Il “Vangelo” poco evangelico di Zucca

La pellicola, nelle sale dal 23 maggio, affonda le radici nel romanzo omonimo di Barbara Alberti, del 1979, riproponendone il “clima”, cercando di fondere carica di contestazione e dimensione poetica

A Nazareth, Maria è una giovane in età di matrimonio. Maria sogna di andare a conoscere il mondo oltre i confini della sua cittadina. I genitori Gioacchino e Anna, vedendola di carattere irrequieto, vorrebbero invece un atteggiamento della ragazza più obbediente alle regole sociali. Il punto di partenza del film Il Vangelo secondo Maria, diretto da Paolo Zucca, nei cinema dal 23 maggio, è il romanzo omonimo scritto da Barbara Alberti.

Il romanzo, va detto subito, risente molto del momento in cui è stato pubblicato: vi si respira un’aria da tardi anni ‘70 (è il 1979), il che vuol dire che di biblico o sacro in realtà c’è ben poco. L’autrice ha voluto creare una suggestione artistica capace comunque di muoversi lungo le coordinate della “più grande storia mai raccontata”. Sulla base dell’aria che si respirava negli anni ’80, Maria viene presentata come una ragazza per la quale il matrimonio è l’ultimo dei pensieri. E in ossequio all’atteggiamento ribelle e protestatario in voga, dà all’inevitabile dissidio genitori/figli la concretezza di un immediato riscontro.

Il fatto è che Maria sogna la libertà, e in questa ottica il matrimonio con Giuseppe le appare come una brutta imposizione dalla quale uscire al più presto. Ma Giuseppe è uno che Maria ha già imparato a conoscere, è gentile e affabile e ispira fiducia. Quando è sul punto di accettare, accade l’imprevisto: un Angelo le annuncia la volontà di Dio ossia la rivelazione che porterà in grembo Gesù. Come dire che nel racconto fa irruzione il sacro. Maria dunque accoglie questa inattesa grazia ma al contempo non riesce a togliersi di testa il pensiero che tutto sommato questo non avvenga per libera scelta e che il suo libero arbitrio sia stato messo da parte.

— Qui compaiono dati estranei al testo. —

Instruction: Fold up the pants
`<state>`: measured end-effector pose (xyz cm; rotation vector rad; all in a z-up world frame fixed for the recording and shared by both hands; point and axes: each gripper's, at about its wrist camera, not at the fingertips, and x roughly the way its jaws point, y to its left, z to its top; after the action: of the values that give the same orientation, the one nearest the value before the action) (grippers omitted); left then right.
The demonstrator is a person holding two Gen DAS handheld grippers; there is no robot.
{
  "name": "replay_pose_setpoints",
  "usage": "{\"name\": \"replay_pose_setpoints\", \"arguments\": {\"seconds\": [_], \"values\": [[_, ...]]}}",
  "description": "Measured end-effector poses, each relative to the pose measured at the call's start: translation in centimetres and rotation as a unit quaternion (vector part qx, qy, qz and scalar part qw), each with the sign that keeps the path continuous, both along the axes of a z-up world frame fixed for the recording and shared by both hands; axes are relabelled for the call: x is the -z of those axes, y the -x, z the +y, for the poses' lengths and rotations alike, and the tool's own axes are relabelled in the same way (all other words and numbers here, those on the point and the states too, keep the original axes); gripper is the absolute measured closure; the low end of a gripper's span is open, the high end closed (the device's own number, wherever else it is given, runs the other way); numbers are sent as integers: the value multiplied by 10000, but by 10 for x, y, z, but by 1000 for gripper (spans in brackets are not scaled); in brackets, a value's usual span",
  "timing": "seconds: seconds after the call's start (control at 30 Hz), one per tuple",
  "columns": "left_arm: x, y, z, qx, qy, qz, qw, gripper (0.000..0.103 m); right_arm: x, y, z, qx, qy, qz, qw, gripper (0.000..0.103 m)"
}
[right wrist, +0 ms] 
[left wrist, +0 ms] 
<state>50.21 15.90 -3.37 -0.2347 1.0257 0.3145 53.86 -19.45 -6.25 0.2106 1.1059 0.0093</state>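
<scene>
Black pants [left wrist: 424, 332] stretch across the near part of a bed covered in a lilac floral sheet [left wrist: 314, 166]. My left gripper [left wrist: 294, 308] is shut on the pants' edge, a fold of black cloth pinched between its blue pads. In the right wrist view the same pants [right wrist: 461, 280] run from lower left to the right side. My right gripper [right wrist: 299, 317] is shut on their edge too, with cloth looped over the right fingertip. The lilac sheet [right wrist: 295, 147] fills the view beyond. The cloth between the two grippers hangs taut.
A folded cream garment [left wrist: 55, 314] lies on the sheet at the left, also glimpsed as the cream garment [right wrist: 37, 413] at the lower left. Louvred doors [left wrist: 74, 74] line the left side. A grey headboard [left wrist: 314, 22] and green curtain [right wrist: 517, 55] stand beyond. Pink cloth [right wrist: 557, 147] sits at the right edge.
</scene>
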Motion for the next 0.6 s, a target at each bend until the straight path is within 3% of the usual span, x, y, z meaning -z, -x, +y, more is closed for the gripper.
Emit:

Di fronte a questo che ritiene un sopruso, Maria urla, si arrabbia, e vorrebbe ribellarsi come donna e come essere umano. Nell’accostare queste figure religiose, la sceneggiatura entra in un protofemminismo, cercando di delineare un rapporto d’amore che muova da logiche di senso e non di costrizione.

Nato a Cagliari nel 1972, Paolo Zucca – da ricordare i film L’arbitro (2013) e L’uomo che comprò la luna (2018), favola bella e intensa – vive tra la Sardegna e Roma e per questo film ha utilizzato molte suggestive location dell’isola tra i comuni di Cabras, Macomer, la necropoli di Villa San’Antonio. Se l’aspetto interessante del lavoro va cercato nello sforzo di “umanizzazione” della figura di Maria, il tentativo di fondere carica di contestazione e dimensione poetica conduce però a risultati quasi mai del tutto convincenti né condivisibili. Forse Zucca voleva rendere il più possibile una Maria terrena, imperfetta, comprensibile, ma il tentativo resta complicato e lo svolgimento di Barbara Alberti non esce dal recinto di una semplice riduzione ai minimi termini. Ancora una volta le figure sacre non si prestano ad essere banalizzate a piacimento.